**What this task involves:** Extract the lines of the material below, beginning with the first and ending with the line that holds "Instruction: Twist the". Skip every picture.

**Collected material:**
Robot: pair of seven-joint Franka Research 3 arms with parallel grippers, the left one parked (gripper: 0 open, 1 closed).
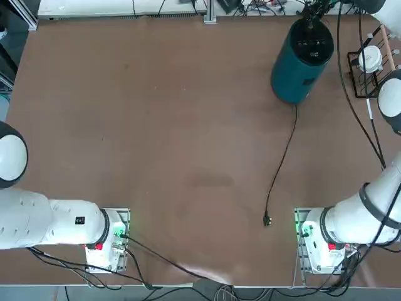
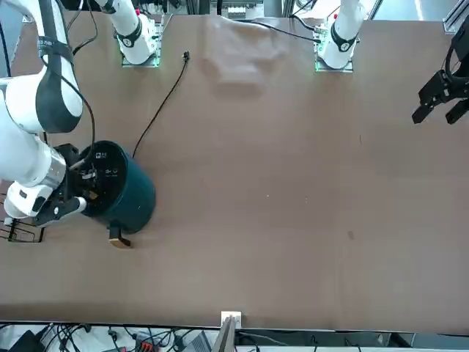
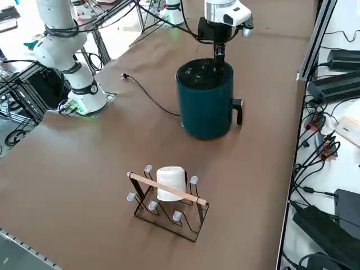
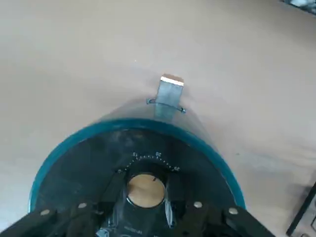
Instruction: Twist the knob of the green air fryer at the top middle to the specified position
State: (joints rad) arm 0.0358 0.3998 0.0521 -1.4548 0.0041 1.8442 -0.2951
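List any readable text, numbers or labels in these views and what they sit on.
Nothing reads with certainty.
White marks on the black top face of the green air fryer: too small to read in the top, front and side views.
Small digits on the dial scale arcing around the knob, wrist view: blurred, not legible.
The right gripper, shut on the knob, shows faint marking: unreadable.

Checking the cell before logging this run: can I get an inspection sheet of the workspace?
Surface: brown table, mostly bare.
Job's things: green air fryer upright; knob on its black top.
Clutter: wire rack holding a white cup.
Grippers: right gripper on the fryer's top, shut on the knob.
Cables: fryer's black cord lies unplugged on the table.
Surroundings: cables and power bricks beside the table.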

**Exercise solution:**
Robot: pair of seven-joint Franka Research 3 arms with parallel grippers, the left one parked (gripper: 0 open, 1 closed).
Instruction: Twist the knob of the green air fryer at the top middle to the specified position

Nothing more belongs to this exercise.